Proof of funds letter
Proof of deposit
Requested by seller
Requested by seller
Requested by lender
Verifies available funds for down payment, earnest money and closing costs
Verifies conditional financing approval
Verifies funds for down payment
Provided by bank
Provided by lender
Provided by bank
What does a proof of funds letter look like?
Although you won’t be writing the POF letter yourself, it’s good to know what the document should look like in case it’s missing any key info. Take a look through this proof of funds letter sample to better understand what details are absolutely necessary to include:
Proof of funds letter template
Letterhead (the proof of funds letter should be written on your bank’s official stationary)
Your bank’s name and address
Paragraph #1 — This should verify that you have an account in good standing and possibly note when you originally opened your account).
Paragraph #2 — This section should list your total amount of available funds, whether you only have one or multiple accounts with the bank.
Paragraph #3 — If applicable, your bank should list any additional documents, like copies of your bank statements, that are attached to the POF letter.
The bank agent’s signature, name and title
A proof of funds letter could be the difference between an accepted offer or losing out on your dream house to a competing bid.

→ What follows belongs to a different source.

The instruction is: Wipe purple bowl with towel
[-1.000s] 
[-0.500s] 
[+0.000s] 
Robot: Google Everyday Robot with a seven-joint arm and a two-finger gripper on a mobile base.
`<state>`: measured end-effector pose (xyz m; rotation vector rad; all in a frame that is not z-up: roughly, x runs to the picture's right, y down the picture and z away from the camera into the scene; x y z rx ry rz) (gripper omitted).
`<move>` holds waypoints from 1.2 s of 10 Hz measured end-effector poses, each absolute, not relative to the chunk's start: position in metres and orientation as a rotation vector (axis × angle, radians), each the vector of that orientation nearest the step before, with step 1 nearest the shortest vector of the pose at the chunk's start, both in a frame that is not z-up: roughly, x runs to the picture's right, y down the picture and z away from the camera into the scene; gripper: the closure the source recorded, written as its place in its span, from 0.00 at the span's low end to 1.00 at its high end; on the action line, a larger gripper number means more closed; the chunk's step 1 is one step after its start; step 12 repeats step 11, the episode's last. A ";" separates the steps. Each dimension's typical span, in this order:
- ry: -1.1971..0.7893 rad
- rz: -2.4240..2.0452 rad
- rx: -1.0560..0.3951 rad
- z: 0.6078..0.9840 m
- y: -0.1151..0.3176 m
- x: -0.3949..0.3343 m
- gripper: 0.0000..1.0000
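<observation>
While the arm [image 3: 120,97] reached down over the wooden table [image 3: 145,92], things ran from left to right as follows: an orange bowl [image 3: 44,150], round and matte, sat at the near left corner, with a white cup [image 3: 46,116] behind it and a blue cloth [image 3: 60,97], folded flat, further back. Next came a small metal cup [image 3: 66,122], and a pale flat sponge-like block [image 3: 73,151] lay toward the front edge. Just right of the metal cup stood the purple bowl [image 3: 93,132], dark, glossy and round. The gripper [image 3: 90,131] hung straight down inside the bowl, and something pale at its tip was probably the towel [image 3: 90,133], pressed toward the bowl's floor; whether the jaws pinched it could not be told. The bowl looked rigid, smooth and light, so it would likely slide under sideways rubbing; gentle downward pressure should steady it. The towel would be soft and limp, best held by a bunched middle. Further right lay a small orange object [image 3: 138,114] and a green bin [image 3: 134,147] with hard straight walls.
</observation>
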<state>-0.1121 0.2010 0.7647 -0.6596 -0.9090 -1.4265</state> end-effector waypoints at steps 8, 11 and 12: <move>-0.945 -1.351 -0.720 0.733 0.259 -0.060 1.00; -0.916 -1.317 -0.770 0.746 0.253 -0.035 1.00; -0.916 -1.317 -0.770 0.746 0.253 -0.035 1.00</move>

Because POF letters verify that you have enough money in your account to cover the down payment, earnest money and closing costs, sellers often ask to see them before agreeing to preliminary terms. In hot real estate markets — and the post-COVID housing market has been red-hot — sellers can afford to be selective about their vetting standards.
Thankfully, getting your hands on a certified proof of funds letter is relatively easy. Your bank should have no trouble sending over an official report of available funds in your checking or savings account. But you’ll want to get a jump on that early on in your homebuying journey. Once you find the right house, the last thing you want is to sit around and wait for that POF letter to arrive.
Good planning is the hallmark of a stress-free home purchase. The more up-front research and legwork you can do, the better prepared you’ll be to tackle anything that may come up as you search for the perfect home.